Moving back to the front of the car I carefully cut the lining for the clock and refitted that as it provided some tension of the front of the lining. Care is needed when trimming the lining. I found it easiest to mark the line I wanted to cut to with a black marker pen and then cut to that line. Once again contact adhesive was used to glue the end of the lining to the underside of the upper windscreen area. With this done and the adhesive set, I refitted the sun visors using my pointy screwdriver to locate the fixing holes.

And so to the back. This does prove to be a bit unwieldy due to the volume of material hanging down. I made a horizontal slit in the lining that corresponded to the middle of the rear window, making sure it was not as wide as the window. A similar vertical slit was made in the middle – again not as deep as the window. This does allow the fitter to see what's going on – a very useful thing! I then located the holes in the body used to keep the rear window trim in place and using my pointy tool, made a hole in the lining to correspond to each hole, and, used small self-tappers to hold the lining to the window surround. I then trimmed off the bulk of the surplus material around the window, followed by a very careful trim to slightly more than the window aperture. Obviously you neither want too much lining here as it would show when the trim is refitted, nor too little so that the trim doesn't cover the edge. Slow and steady is a good maxim here.

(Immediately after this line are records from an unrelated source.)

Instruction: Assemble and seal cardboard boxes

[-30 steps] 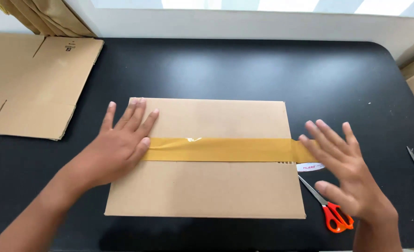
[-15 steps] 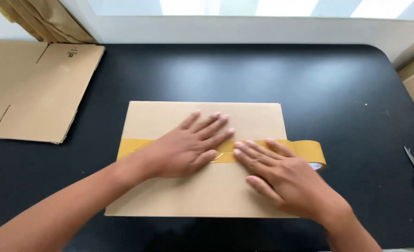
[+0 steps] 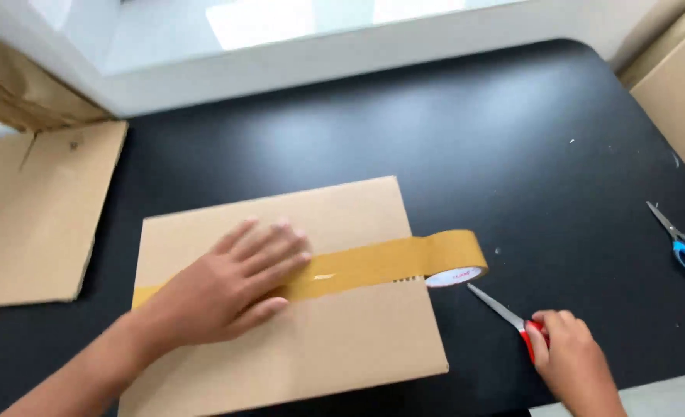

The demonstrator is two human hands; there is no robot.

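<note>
Right hand (image 3: 573,363) on red scissors (image 3: 512,316)

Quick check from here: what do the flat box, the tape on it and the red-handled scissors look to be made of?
Flat box: brown corrugated cardboard, matte, apparently, with raw cut edges. Tape: glossy tan plastic film, likely; it catches a highlight and runs to the roll. Scissors: shiny grey metal blades, red handles probably plastic, under the right hand.

two pairs of scissors lie on the black table (image 3: 512,139): red-handled scissors (image 3: 505,313) near its front edge, blue-handled scissors (image 3: 682,239) at its right edge. one tape roll (image 3: 454,259). one taped cardboard box (image 3: 358,347). two hands: left hand (image 3: 227,286), right hand (image 3: 574,363).
</note>
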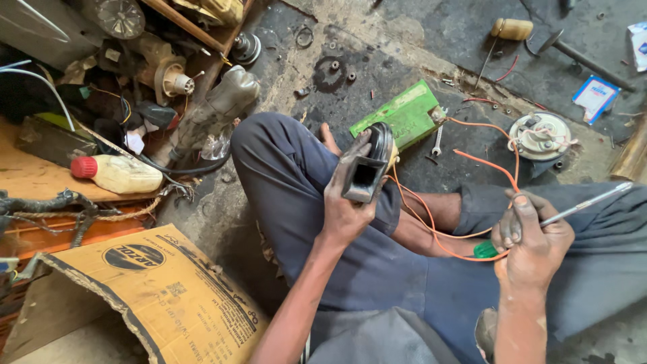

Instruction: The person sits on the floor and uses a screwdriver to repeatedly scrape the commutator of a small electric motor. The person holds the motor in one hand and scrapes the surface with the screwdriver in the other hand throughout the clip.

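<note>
My left hand point(345, 205) grips a black horn-shaped part point(368, 166) with a rectangular mouth, held up over my lap. Orange wires point(441, 236) run from that part across my legs toward my right hand. My right hand point(532, 246) is closed around a screwdriver point(579, 205) with a green handle and a thin metal shaft pointing up to the right; it also pinches the orange wire. A green battery point(406, 113) lies on the floor just beyond the black part. I sit cross-legged in dark blue trousers.
A round white metal unit point(541, 136) with wires sits on the floor at right. A small spanner point(437, 141) lies by the battery. A cardboard box point(162, 296) is at lower left. A white bottle with a red cap point(121, 173), cables and engine parts crowd the left.
</note>
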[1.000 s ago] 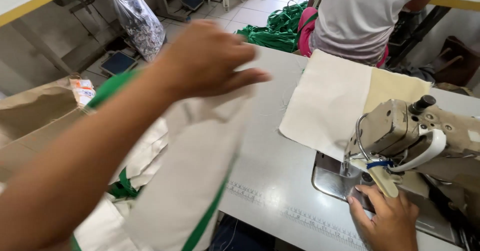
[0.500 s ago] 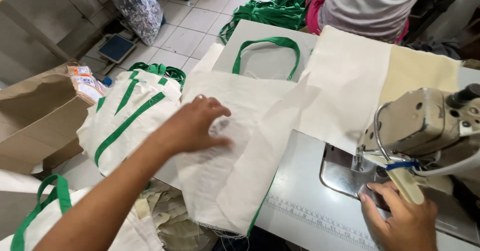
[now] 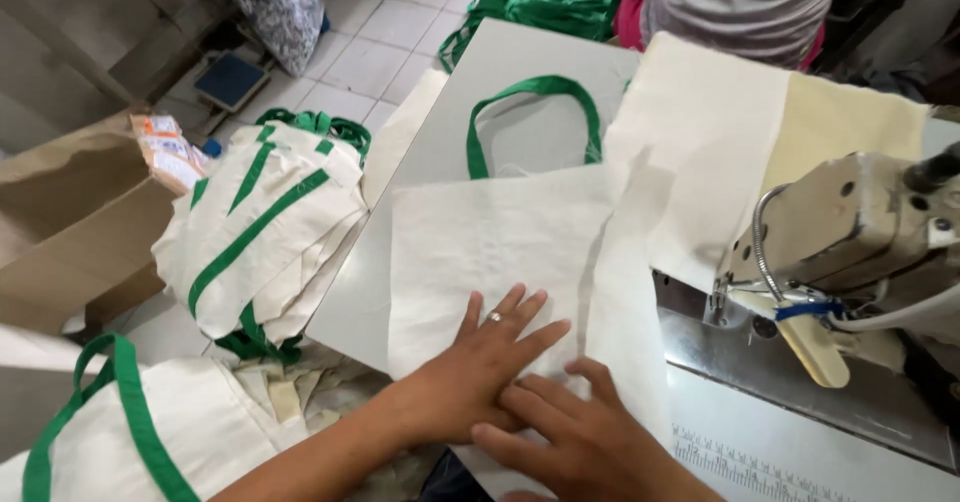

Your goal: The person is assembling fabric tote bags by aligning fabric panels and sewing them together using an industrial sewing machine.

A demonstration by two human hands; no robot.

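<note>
Bag (image 3: pixel 500 242) bottom hidden under hands

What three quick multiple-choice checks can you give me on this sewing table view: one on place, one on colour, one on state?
1. Where does the sewing machine stand relative to the cloth bag under the hands?
A. To its right
B. To its left
C. On top of it

2. What colour is the bag's handle?
A. Red
B. Green
C. Black

3. How does the left hand meet the bag?
A. Closed in a fist above it
B. Pinching the handle
C. Flat, fingers spread on the cloth

Answers:
1. A, the machine sits at the right of the table, beside the cloth.
2. B, a green loop lies at the bag's top edge.
3. C, the palm lies open on the cloth, with the right hand flat beside it.
</note>
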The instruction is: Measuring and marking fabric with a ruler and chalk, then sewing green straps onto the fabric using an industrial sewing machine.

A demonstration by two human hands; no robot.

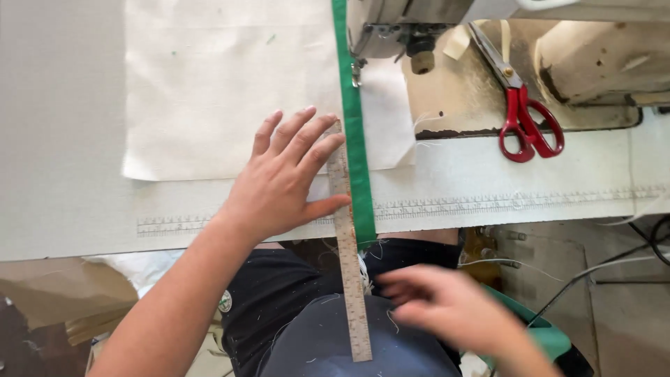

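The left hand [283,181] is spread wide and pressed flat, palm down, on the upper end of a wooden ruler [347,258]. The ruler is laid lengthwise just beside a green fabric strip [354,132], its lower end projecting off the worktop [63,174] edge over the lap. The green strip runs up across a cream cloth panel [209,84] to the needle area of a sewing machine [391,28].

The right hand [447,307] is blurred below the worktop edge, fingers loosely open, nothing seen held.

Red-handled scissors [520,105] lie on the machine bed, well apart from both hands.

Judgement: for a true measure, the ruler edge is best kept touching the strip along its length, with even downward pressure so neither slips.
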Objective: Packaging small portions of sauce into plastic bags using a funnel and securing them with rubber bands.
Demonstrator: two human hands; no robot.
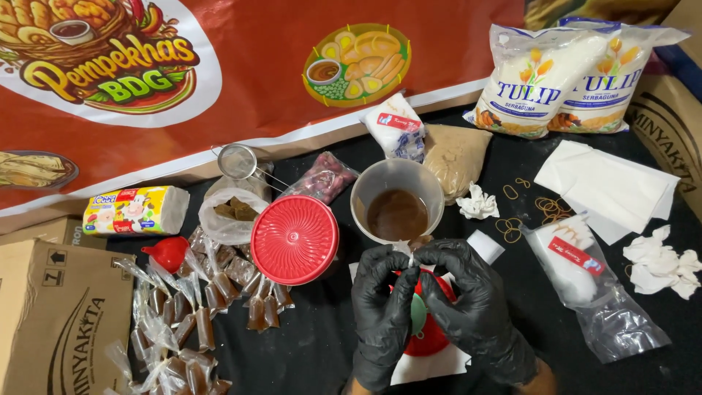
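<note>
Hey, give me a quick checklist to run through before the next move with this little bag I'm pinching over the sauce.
1. Both hands on the bag: ok. The left hand and right hand pinch the top of the small plastic bag between their fingertips.
2. Bag closed: cannot tell; the gloves hide its neck.
3. Sauce cup upright, sauce inside: ok.
4. Rubber bands within sight: ok, loose on the black table, right of the cup.
5. Red lid away from the cup: ok, it lies to the left.
6. Filled packets apart from the hands: ok, heaped at the left.
</note>
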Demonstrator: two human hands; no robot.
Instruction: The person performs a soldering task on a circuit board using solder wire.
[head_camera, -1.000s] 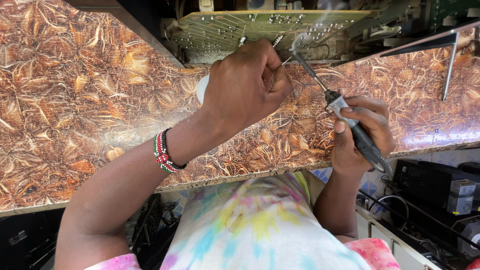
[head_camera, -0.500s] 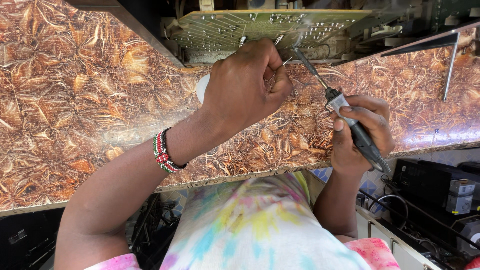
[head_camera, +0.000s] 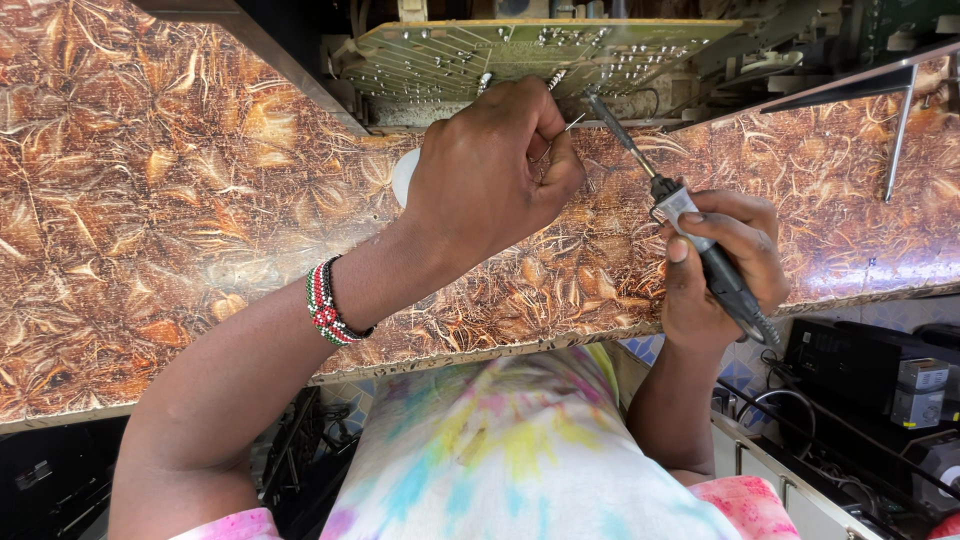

Once I was happy with the tension, I glued the edge of the lining between the screws, then once that had stuck, removed the screws and glued where they had been. I didn't find it necessary to remove the lining around the rear window trim fixing holes as the self-tappers used the holes already made.

I allowed sufficient material from the bulk of the lining to create a fold such that the overlap with the smaller piece (already glued under the rear window) would be reasonably neat. I trimmed the surplus from the smaller piece and then glued the ends of the bulk lining to overlap the smaller piece.

Finally came the tensioning of the two rear pillars beside the rear window and a bit of head scratching. In the end I used my pre-made parcel shelf cover (3mm ply covered in vinyl) to act as the tensioner. To do this I marked the position of the cover on the steel of the rear shelf at the base of the pillars and then glued the lining slightly inboard of that line. Placing the shelf cover in its correct position, created just the right tension to remove any creases. Not perhaps the professional's approach but it worked for me.

Cant rails

I suspect that my rails weren't standard as they comprised a 3mm ply backing piece with a narrower piece glued along the length in the middle. I chose to cover mine with 6mm foam (bought from Woolies), and then covered that with the lining strips provided. I used an industrial stapler to attach the lining to the back of the cant rails, but contact adhesive would work just as well. Take care with the narrower (front) end to ensure that you cover this piece as it can be a little tricky.

Finished lining

Once the lining had been finished the trim around rear window was replaced, the centre light fitting re-attached, and the clock surround screwed back in place.